### Supplied entries
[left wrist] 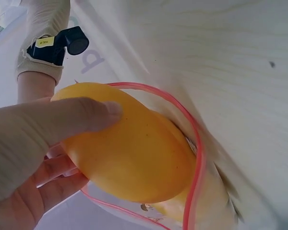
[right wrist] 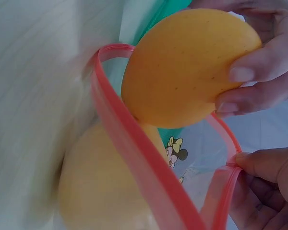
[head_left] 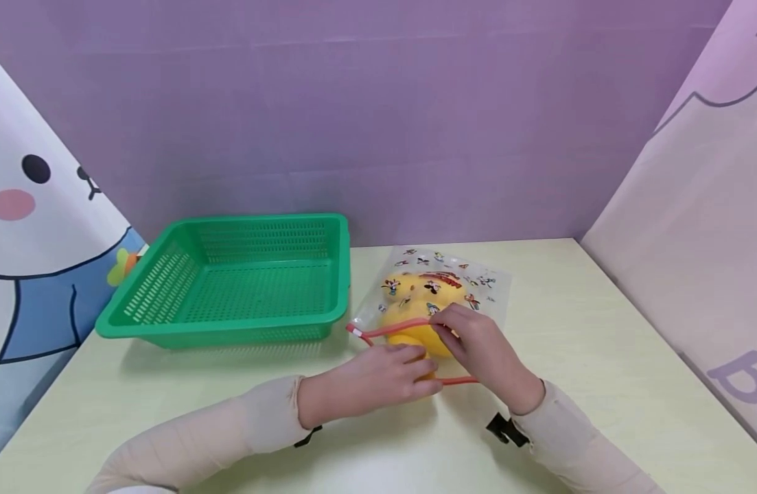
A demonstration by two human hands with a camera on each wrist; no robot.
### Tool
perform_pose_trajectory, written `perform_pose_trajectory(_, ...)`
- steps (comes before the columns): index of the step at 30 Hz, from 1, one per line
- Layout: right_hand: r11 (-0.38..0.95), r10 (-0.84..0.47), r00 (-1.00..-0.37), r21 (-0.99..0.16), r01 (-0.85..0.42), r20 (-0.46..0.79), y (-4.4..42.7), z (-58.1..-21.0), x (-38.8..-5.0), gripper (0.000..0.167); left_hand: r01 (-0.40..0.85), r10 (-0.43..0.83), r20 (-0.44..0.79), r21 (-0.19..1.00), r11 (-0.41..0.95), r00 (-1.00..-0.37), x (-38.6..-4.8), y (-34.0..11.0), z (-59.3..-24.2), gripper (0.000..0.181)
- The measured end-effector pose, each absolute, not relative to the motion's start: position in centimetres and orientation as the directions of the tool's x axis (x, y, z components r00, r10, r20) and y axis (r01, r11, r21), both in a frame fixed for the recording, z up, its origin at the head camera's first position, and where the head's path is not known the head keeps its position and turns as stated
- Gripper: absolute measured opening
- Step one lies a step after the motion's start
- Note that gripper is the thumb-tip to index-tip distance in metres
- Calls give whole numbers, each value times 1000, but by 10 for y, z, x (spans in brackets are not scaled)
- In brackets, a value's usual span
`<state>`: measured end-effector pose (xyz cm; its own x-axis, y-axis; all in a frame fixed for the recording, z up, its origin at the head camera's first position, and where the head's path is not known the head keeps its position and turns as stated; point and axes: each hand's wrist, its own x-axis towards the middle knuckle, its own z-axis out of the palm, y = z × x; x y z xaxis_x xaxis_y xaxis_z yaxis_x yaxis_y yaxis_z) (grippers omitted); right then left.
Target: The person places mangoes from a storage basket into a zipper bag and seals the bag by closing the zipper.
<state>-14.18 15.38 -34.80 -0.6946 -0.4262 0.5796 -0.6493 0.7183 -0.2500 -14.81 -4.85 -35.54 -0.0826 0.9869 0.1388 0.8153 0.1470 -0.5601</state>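
My left hand (head_left: 378, 377) grips a yellow mango (left wrist: 134, 148), thumb on one side and fingers on the other. The mango is at the mouth of a clear zip bag (head_left: 497, 291) printed with small cartoon figures. My right hand (head_left: 480, 346) pinches the bag's red zip rim (right wrist: 134, 139) between thumb and fingers, and the mouth gapes around the mango. More yellow fruit (head_left: 436, 312) lies inside the bag, one piece (right wrist: 101, 182) showing near the mouth in the right wrist view. Red marks at the fruit's far side are too small to read.
A green plastic basket (head_left: 341, 274) with slotted walls stands on the pale table (head_left: 576, 343), left of the bag. Behind the table hangs a purple cloth (head_left: 378, 123). Printed panels flank both sides.
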Motion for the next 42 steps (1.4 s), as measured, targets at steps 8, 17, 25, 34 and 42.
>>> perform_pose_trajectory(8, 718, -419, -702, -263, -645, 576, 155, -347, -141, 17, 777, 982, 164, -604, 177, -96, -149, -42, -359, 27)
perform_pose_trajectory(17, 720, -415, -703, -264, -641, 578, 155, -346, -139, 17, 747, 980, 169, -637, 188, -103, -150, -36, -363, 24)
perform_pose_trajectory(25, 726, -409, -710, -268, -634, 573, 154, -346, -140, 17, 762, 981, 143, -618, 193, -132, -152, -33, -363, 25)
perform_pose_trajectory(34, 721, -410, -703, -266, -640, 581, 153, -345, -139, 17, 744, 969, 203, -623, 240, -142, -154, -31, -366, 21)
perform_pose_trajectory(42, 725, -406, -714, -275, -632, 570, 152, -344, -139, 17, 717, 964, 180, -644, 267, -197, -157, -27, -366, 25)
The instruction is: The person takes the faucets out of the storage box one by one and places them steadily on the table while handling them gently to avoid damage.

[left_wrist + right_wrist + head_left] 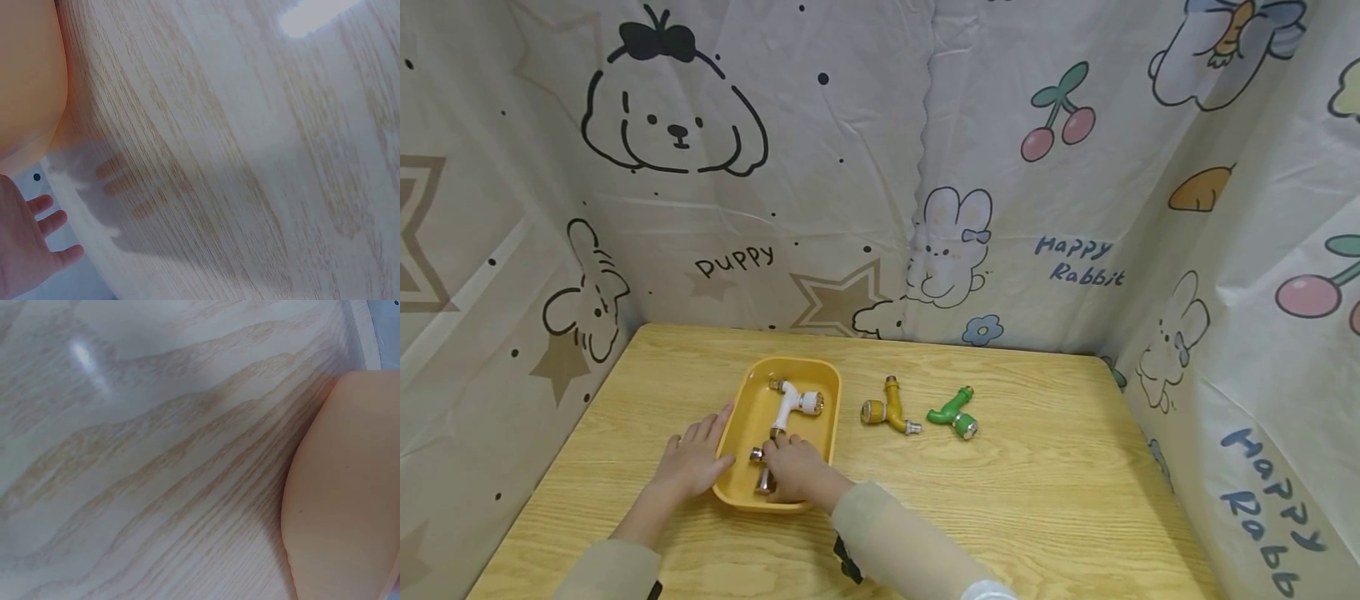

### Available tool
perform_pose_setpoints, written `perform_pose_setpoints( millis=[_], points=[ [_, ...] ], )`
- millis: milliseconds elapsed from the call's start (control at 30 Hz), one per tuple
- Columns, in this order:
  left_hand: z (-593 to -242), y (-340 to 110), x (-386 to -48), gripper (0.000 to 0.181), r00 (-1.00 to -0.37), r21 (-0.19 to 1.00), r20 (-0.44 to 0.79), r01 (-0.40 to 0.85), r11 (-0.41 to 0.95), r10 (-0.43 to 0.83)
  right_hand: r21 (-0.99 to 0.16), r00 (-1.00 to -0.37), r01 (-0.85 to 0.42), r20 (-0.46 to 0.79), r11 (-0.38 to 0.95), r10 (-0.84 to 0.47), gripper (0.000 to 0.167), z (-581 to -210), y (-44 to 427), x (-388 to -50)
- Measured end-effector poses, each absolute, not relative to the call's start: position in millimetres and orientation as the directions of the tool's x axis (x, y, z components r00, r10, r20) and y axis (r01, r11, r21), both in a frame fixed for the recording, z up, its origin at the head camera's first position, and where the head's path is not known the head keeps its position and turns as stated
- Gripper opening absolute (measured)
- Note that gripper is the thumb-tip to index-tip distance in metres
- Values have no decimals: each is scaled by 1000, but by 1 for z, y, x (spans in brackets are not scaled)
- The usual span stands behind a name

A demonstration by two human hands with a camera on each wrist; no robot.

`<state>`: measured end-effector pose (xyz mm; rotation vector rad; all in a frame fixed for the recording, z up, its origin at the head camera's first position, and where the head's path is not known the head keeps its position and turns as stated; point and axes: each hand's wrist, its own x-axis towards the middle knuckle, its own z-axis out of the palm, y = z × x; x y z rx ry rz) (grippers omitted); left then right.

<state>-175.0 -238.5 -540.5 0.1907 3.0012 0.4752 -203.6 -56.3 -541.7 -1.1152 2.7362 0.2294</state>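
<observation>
A yellow tray (831,375) stands on the table, with a white faucet (788,406) lying in its far half. My left hand (694,458) rests along the tray's left side, thumb at the rim; in the left wrist view the fingers (53,222) extend past the tray's wall (31,75). Inside the tray's near half, my right hand (797,471) grips a silver metal faucet (764,481) from above, covering much of it. Only the tray's outer wall (344,487) appears in the right wrist view, with hardly any of the hand.
Right of the tray lie a yellow faucet (892,408) and a green faucet (955,412) on the wood-grain table (1037,483). A printed cloth (850,167) hangs behind the table and on both sides.
</observation>
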Motion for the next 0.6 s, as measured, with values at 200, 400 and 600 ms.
perform_pose_setpoints(
  millis=[200,400,600],
  points=[
    [-540,-238,-175,76,-987,309,-76,110,944,140,84,-715,-692,-219,717,-664,73,-544,-56,-205],
    [-539,-238,-175,75,-987,307,-76,110,945,139,81,-713,-691,-239,719,-659,78,-544,-55,-206],
    [-540,-238,-175,76,-987,299,-73,116,947,143,49,-714,-688,-226,724,-663,81,-541,-52,-207]
  ],
)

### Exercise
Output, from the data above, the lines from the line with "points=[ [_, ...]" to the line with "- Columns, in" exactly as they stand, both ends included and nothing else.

### Result
perform_pose_setpoints, written `perform_pose_setpoints( millis=[_], points=[ [_, ...] ], )`
- millis: milliseconds elapsed from the call's start (control at 30 Hz), one per tuple
- Columns, in this order:

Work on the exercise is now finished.